- Opening Delimiter -

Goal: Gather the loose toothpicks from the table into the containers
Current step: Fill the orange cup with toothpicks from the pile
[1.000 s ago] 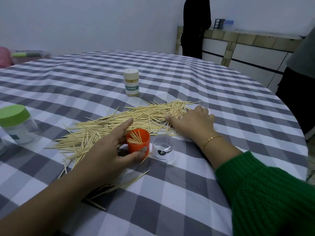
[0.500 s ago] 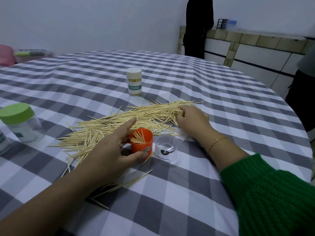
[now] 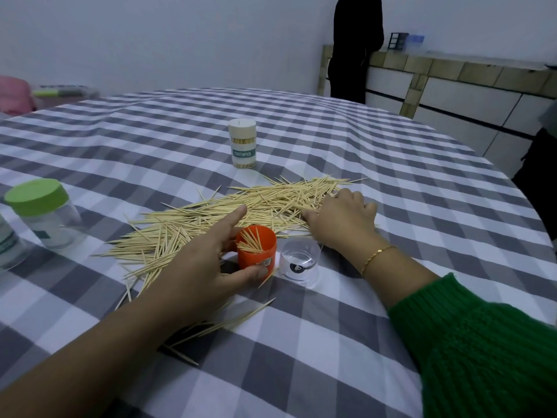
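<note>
From the head view, the orange container (image 3: 256,248) stands upright on the checked tablecloth (image 3: 301,357) and serves as the landmark. The left hand (image 3: 208,263) wraps it from the left, thumb pressed on its near side and fingers behind, index finger stretched past the rim. Some toothpicks already lean inside it. A clear lid (image 3: 299,262) lies just to its right, nearly touching. The loose toothpicks (image 3: 241,209) spread in a long heap behind the container and to both sides; a few more lie nearer than it, under the left forearm. The right hand (image 3: 340,220) rests behind and right of the container on the heap's right end, fingers curled down together over toothpicks; whether it grips any I cannot tell. A capped toothpick jar (image 3: 243,143) stands well behind. A green-lidded jar (image 3: 42,211) stands far to the left.
</note>
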Motion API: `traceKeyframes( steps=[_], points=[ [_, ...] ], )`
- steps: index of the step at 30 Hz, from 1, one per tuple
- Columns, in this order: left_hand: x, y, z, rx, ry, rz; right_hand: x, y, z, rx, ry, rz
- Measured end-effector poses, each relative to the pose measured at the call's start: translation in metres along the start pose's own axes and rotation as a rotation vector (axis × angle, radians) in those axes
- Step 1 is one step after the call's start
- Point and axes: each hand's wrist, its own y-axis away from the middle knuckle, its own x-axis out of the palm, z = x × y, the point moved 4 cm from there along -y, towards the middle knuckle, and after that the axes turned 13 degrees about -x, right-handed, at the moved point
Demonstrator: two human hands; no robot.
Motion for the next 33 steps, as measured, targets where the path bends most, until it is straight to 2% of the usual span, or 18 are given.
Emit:
traceKeyframes(
  steps=[6,13,16,22,33],
  points=[
    [0.0,0.0,0.001,0.008,-0.005,-0.002,-0.007,0.003,0.007,-0.132,0.178,-0.144],
    [0.0,0.0,0.0,0.008,-0.014,0.0,-0.013,0.007,0.01,-0.184,0.202,-0.173],
    [0.0,0.0,0.0,0.015,-0.011,0.002,-0.017,0.004,0.009,-0.153,0.039,-0.221],
    [0.0,0.0,0.0,0.019,0.006,0.018,-0.022,0.008,0.012,-0.103,-0.531,-0.186],
    [0.0,-0.001,0.0,0.011,-0.013,0.032,-0.032,0.019,0.024,-0.069,-1.177,-0.176]
  ],
)
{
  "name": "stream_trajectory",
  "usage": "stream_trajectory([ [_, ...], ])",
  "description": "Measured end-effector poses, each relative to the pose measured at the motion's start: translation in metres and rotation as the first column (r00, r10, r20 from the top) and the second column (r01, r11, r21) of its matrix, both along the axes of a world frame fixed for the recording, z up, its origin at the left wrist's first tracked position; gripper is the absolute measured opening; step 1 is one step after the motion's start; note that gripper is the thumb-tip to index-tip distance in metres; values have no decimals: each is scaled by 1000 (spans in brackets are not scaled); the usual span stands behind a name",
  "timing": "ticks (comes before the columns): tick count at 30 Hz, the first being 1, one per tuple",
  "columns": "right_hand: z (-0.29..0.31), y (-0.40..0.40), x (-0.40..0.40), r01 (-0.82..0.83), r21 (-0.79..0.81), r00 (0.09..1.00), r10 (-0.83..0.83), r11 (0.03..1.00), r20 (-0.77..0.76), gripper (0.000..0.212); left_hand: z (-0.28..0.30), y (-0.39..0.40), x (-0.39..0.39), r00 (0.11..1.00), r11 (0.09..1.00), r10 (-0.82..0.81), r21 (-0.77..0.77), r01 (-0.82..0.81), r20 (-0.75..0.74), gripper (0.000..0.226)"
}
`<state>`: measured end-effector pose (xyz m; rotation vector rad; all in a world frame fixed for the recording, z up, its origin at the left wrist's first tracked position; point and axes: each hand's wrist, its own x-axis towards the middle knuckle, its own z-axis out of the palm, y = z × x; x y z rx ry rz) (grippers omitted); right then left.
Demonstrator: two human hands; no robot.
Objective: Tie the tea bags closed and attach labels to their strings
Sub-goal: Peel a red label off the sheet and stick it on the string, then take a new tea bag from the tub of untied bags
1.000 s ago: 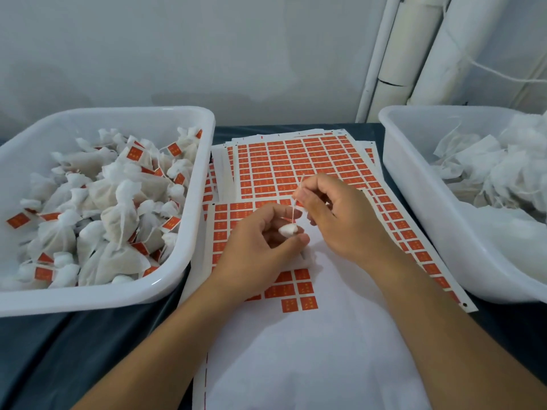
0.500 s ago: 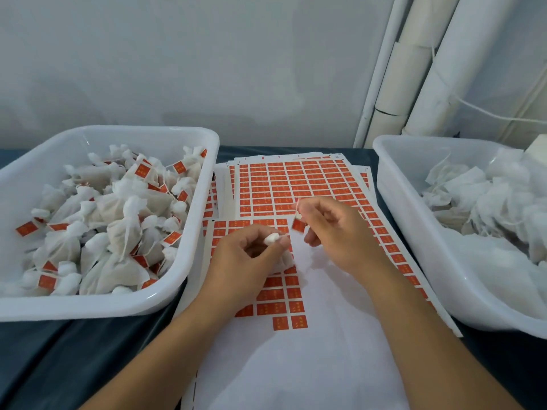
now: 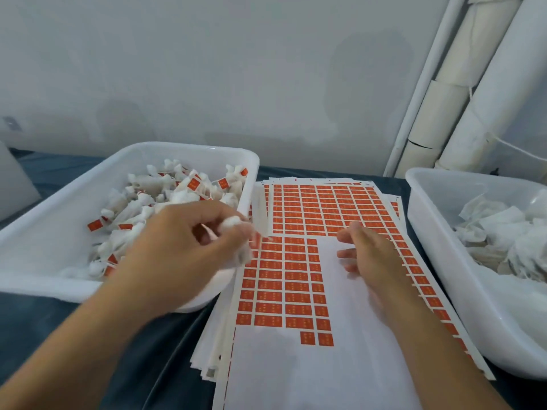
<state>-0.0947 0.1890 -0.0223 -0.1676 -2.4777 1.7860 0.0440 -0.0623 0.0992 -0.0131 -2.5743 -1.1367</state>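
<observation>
Left hand (image 3: 189, 247) swung to left tub (image 3: 53, 279) rim, gripping blurred tea bag (image 3: 233, 221), right hand (image 3: 373, 261) released, fingers loose.

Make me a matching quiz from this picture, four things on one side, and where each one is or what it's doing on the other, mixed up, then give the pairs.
Things:
1. left hand
2. right hand
3. left tub
4. right tub

States:
A. holds white bags with no orange labels showing
B. open, fingers spread above the label sheet
C. closed around a white tea bag
D. filled with tied bags carrying orange labels

Pairs: 1-C, 2-B, 3-D, 4-A
</observation>
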Motion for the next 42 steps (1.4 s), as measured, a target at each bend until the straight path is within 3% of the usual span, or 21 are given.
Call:
stream_trajectory([
  [5, -1, -2, 2, -3, -4, 1000, 3, 1000, -10, 31, -12, -52, -17, 954, 912, 298, -306, -274, 36, 23],
  [9, -2, -1, 1, -9, 8, 1000, 9, 1000, -20, 29, -25, -71, -23, 924, 836, 376, -456, -306, 69, 36],
  [13, -1, -2, 1, -5, 11, 1000, 5, 1000, -26, 31, -15, -44, -15, 920, 838, 347, -381, -391, -180, 33],
  [16, -1, -3, 2, -9, 24, 999, 10, 1000, -31, 33, -4, 5, 1, 940, 922, 97, -325, -209, -328, 27],
  [19, -3, -5, 2, -16, 28, 998, 18, 999, -58, 25, -16, 52, 1, 938, 947, -287, -204, 248, -194, 26],
  [21, -5, -3, 1, -28, 23, 997, 29, 999, -65, 22, -30, 75, -22, 921, 918, -390, -78, 389, 8, 35],
  [24, -8, 2, -1, -78, 37, 996, 79, 996, -29, 19, -73, 89, -70, 945, 949, -286, -86, 302, 158, 21],
  [27, -6, 2, -4, -55, 74, 998, 56, 996, -18, 18, -109, 87, -100, 970, 974, -184, -107, 202, 158, 19],
  [30, 1, -3, -6, -18, 100, 1000, 17, 995, 14, 23, -129, 81, -107, 969, 971, -183, -125, 204, 166, 18],
  [32, 13, -5, -8, -52, 226, 999, 49, 973, 20, 32, -135, 79, -108, 965, 969, -203, -108, 223, 168, 15],
  [35, 45, -1, -20, -36, 415, 991, 87, 909, -105, 40, -136, 77, -109, 960, 970, -224, -59, 236, 166, 13],
  [40, 115, 39, -57, 227, 574, 889, 73, 787, -452, 32, -139, 77, -106, 961, 970, -233, -31, 240, 152, 13],
  [42, 133, 73, -72, 284, 661, 894, 57, 694, -444, 28, -139, 77, -106, 960, 969, -237, -32, 244, 148, 12],
])
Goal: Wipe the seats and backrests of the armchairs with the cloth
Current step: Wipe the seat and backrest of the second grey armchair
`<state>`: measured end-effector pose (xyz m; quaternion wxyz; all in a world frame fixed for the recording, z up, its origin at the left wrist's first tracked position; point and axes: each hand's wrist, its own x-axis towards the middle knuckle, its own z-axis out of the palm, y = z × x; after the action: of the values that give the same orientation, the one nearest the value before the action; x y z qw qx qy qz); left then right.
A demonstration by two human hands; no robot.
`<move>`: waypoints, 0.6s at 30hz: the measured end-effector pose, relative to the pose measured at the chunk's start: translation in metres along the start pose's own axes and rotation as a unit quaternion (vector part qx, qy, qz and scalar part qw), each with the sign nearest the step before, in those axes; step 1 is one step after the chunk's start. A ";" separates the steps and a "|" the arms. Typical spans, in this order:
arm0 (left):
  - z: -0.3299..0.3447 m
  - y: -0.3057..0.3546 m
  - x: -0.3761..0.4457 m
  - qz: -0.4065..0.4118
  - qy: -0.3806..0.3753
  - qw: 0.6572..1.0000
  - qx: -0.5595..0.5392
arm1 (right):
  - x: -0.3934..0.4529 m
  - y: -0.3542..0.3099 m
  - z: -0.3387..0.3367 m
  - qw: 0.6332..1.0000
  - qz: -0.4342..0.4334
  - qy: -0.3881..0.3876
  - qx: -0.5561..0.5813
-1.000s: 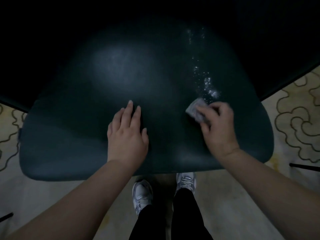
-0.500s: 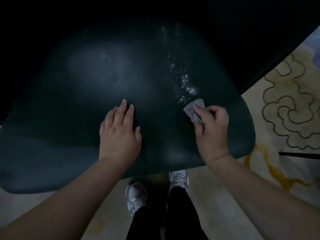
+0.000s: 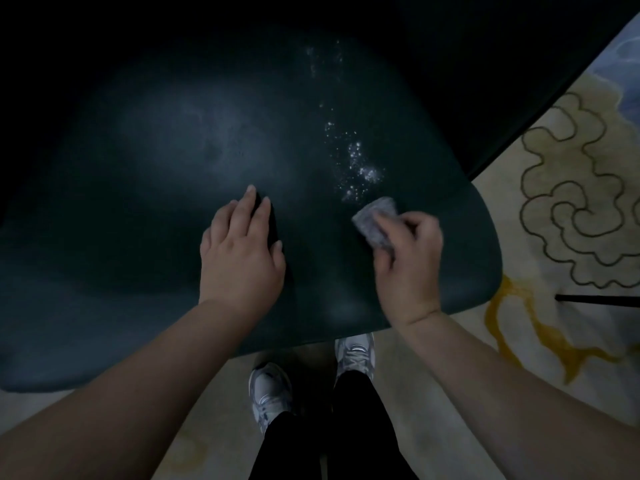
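Note:
A dark teal armchair seat (image 3: 145,209) fills most of the view; its backrest at the top is lost in darkness. A trail of white specks or droplets (image 3: 356,164) runs down the seat's right half. My right hand (image 3: 408,261) grips a small grey cloth (image 3: 375,220) and presses it on the seat just below the specks. My left hand (image 3: 242,251) lies flat on the seat's middle, fingers together, holding nothing.
Pale carpet with dark swirl lines (image 3: 571,216) and yellow veins lies to the right. A thin dark bar (image 3: 595,299) crosses it at the right edge. My two grey sneakers (image 3: 270,393) stand just below the seat's front edge.
The view has shifted, so the seat sits further left and more carpet shows on the right. My right hand with the cloth stays just below the specks. The left hand stays flat.

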<state>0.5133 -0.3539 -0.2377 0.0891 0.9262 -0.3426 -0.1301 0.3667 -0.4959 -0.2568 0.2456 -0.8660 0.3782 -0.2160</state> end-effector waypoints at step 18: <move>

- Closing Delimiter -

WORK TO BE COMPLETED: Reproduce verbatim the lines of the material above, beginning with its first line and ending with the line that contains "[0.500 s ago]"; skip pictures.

OUTPUT FOR THIS EXERCISE:
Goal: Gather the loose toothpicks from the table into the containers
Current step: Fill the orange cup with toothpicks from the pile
[1.000 s ago] 
[0.500 s ago] 

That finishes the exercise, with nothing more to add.